Ian Bicking: the old part of his blog

Re: August ChiPy (and the stdlib)

There are all sorts of messy hacks in Unicode.

Take Devanagari for example. Devanagari is the Indian script used to write classical sanskrit, hindi, nepali, marathi and some other languages adding up to the mother tongues of several hundred million people. So quite important to get right really. Devanagari is a kind-of-syllabic alphabet in which consonants are normally are read as including an implicit "a" sound - so "t" is read as "ta". (Unless it's at the end of a word in hindi, I believe). There are supplementary characters to replace the "a" with other vowels or suppress it completely at the end of a word (except in hindi, where it's suppressed automatically anyway at the end a word. I think).

There are also compound consonants, e.g. the "tr" in the word "sutra". These have their own written characters, which are (mostly) recognisable as combined versions of the two root characters. These ligature characters are not conventionally regarded as letters in their own right even though they are written/printed as single characters, and they don't have their own unicode code points. Instead the "tra" in "sutra" is written as three code points: Ux0924 TA, Ux094D VIRAMA to suppress the implicit A in TA, Ux0930 RA.

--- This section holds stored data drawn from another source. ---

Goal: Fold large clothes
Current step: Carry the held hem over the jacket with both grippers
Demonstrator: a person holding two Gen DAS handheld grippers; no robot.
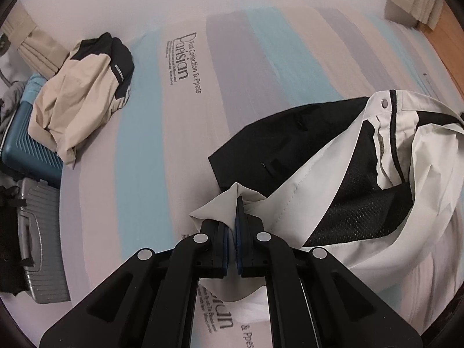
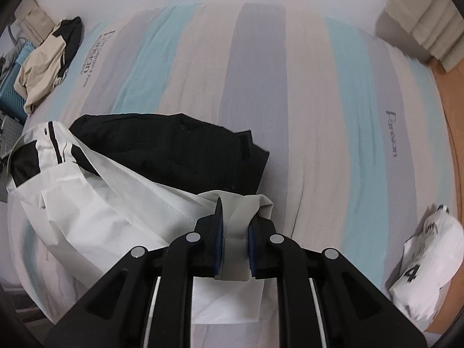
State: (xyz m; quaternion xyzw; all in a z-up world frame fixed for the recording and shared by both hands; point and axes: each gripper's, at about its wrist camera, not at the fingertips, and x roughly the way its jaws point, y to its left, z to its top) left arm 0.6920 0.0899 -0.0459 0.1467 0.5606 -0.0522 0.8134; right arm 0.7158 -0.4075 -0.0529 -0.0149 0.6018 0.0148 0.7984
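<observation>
A white and black jacket (image 1: 377,179) lies half lifted over the striped bed, its black mesh lining showing. My left gripper (image 1: 232,226) is shut on a pinched fold of its white edge, which sticks up between the pads. In the right wrist view the same jacket (image 2: 101,203) spreads to the left, black part behind. My right gripper (image 2: 236,217) is shut on a thicker white hem of the jacket, the fabric filling the gap between the blue pads. Both grippers point steeply down at the bed.
The striped bed sheet (image 1: 246,87) has printed lettering. A beige and black garment (image 1: 81,92) lies bunched at its far left corner, above a teal suitcase (image 1: 26,150) and a grey case (image 1: 40,249). A folded white garment (image 2: 429,266) lies at the bed's right edge. Curtains (image 2: 420,26) hang behind.
</observation>
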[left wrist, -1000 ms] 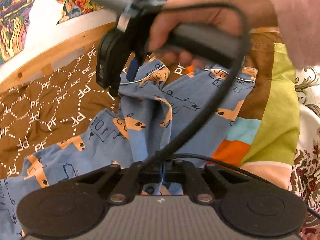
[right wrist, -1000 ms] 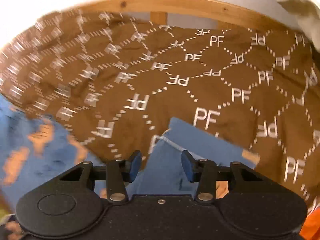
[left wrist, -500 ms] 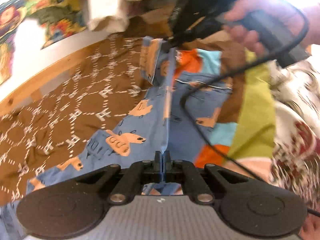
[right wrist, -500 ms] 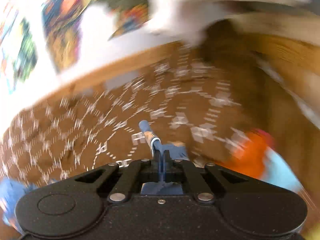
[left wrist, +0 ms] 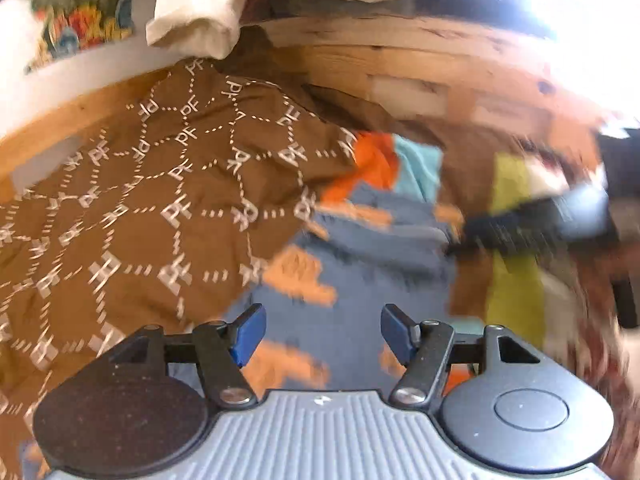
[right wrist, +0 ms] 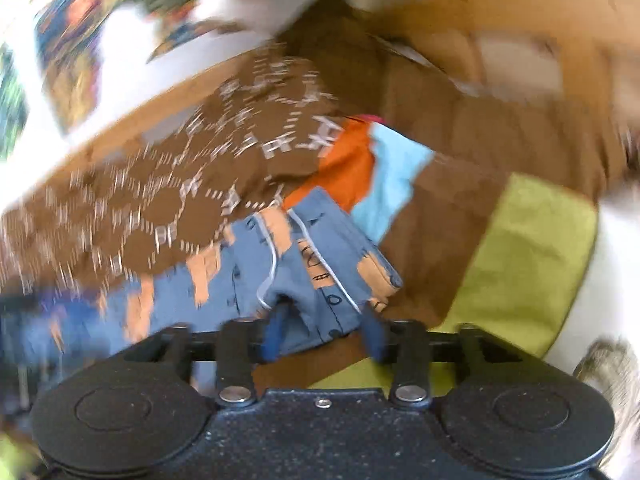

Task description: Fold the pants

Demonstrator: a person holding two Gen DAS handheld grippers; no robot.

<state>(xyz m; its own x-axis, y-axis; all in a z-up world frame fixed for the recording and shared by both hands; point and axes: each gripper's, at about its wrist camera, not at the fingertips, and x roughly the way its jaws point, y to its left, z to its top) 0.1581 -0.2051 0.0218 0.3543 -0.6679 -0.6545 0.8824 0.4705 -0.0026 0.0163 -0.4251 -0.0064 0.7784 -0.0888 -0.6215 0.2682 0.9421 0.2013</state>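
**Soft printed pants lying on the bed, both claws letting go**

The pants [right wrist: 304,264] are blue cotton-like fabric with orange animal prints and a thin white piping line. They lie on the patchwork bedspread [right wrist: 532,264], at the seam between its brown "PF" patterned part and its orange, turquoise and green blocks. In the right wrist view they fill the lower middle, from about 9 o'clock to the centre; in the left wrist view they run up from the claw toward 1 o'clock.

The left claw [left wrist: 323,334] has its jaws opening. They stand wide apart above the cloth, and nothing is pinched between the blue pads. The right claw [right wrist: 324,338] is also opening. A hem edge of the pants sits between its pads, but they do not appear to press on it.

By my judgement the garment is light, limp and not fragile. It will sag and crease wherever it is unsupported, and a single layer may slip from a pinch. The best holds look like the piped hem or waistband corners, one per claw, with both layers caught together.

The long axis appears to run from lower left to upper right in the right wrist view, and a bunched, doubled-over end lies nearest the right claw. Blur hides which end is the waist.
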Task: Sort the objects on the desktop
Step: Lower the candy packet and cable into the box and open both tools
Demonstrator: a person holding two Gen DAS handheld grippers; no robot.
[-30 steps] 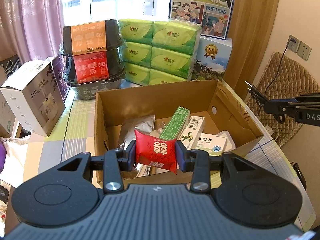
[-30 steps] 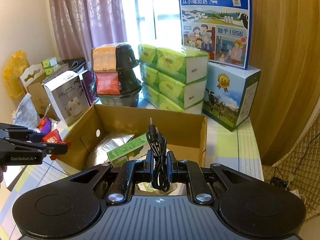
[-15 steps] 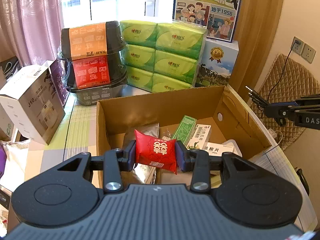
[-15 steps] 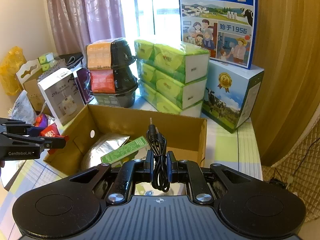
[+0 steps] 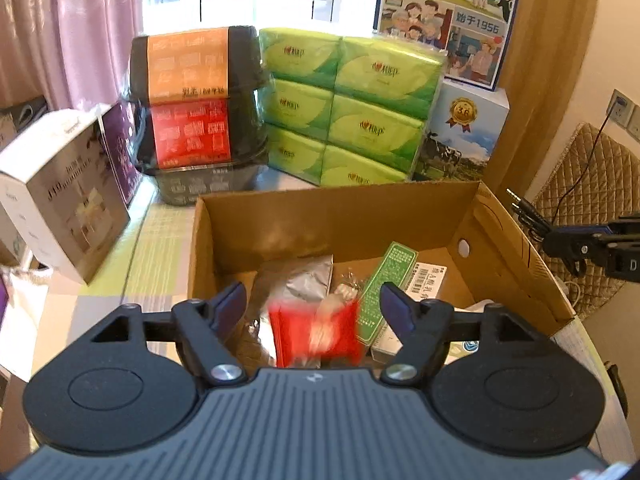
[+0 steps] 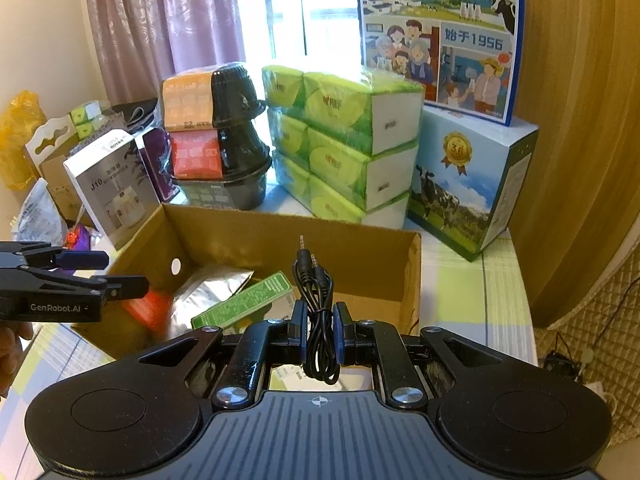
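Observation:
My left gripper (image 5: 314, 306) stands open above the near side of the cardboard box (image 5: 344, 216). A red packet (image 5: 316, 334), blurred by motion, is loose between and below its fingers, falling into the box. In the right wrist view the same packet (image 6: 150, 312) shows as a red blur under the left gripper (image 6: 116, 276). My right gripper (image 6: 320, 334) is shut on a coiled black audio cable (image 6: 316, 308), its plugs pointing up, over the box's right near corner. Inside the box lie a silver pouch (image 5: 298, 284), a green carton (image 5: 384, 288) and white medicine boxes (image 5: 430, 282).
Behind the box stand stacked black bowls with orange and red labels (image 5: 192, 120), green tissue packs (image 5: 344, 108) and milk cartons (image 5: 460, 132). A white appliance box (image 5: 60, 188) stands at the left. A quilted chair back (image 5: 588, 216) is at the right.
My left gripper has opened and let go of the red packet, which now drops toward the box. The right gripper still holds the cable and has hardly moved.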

So how many characters is Ux0924Ux094DUx0930?

It's one on the printed (rendered) page. Linguistically it's normally regarded as two, TA & RA combined. It certainly isn't three, using the VIRAMA to signal a ligature in that way is a Unicode hack not a part of the real script. (Nor is it six, as some idiot who didn't know they were dealing with a utf-8 encoded version might conclude from counting bytes).

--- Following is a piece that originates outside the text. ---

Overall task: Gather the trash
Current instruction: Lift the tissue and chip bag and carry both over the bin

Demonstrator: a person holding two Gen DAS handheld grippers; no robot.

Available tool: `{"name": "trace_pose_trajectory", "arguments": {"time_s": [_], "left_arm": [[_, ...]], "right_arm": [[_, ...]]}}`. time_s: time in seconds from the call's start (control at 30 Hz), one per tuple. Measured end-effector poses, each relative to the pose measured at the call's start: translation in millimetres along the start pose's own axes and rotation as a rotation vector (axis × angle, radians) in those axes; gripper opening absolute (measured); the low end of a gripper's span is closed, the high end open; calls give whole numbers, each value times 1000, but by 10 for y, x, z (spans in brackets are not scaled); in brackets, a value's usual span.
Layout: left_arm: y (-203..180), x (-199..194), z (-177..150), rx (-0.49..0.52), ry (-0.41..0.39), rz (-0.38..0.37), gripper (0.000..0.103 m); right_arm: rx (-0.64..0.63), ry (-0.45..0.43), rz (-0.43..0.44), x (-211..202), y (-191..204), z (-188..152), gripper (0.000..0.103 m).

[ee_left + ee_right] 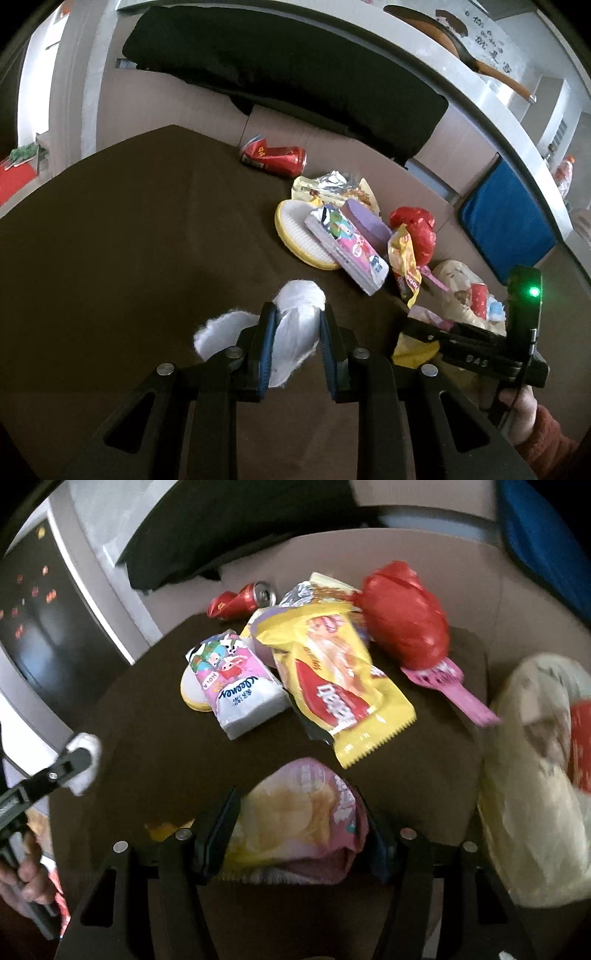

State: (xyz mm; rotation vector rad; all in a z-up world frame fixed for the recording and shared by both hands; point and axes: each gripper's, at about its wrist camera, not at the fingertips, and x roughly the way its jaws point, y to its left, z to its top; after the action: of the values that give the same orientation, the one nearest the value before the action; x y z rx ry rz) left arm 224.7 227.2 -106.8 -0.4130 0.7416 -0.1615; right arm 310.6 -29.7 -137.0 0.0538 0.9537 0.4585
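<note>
Item: your left gripper clenched the crumpled white tissue wad between its jaws, your right gripper pinched the pink-and-yellow crisp packet likewise; you did best keeping both squeezes firm.

1. White tissue wad: crumpled, fluffy, pinched between the left gripper's fingers, nearer the camera than the tissue pack.
2. Tissue pack: pink-white cartoon print, flat on the brown surface, partly over a yellow-rimmed oval dish.
3. Yellow snack bag: opened, lying flat, touching the tissue pack's right side.
4. Red plastic bag: balled up, behind the yellow snack bag, right of the tissue pack.
5. Red can: crushed, on its side, behind the tissue pack.
6. Pink chip bag: crumpled, between the right gripper's fingers, in front of the tissue pack.
</note>
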Motion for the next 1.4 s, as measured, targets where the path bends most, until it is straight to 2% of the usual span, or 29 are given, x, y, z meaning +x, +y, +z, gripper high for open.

(Sorry for the lots of words and no visible examples. It's late at night, I don't know if your comments system would handle unicode examples correctly, and even if it does several browsers - basically all Mozilla variants - don't display devanagari ligatures correctly anyway. I raised this as a bug nearly a year ago, no sign of progress. Presumably all Indian hackers are southerners and don't care if hindi-speaking northerners get to read stuff on the web or not)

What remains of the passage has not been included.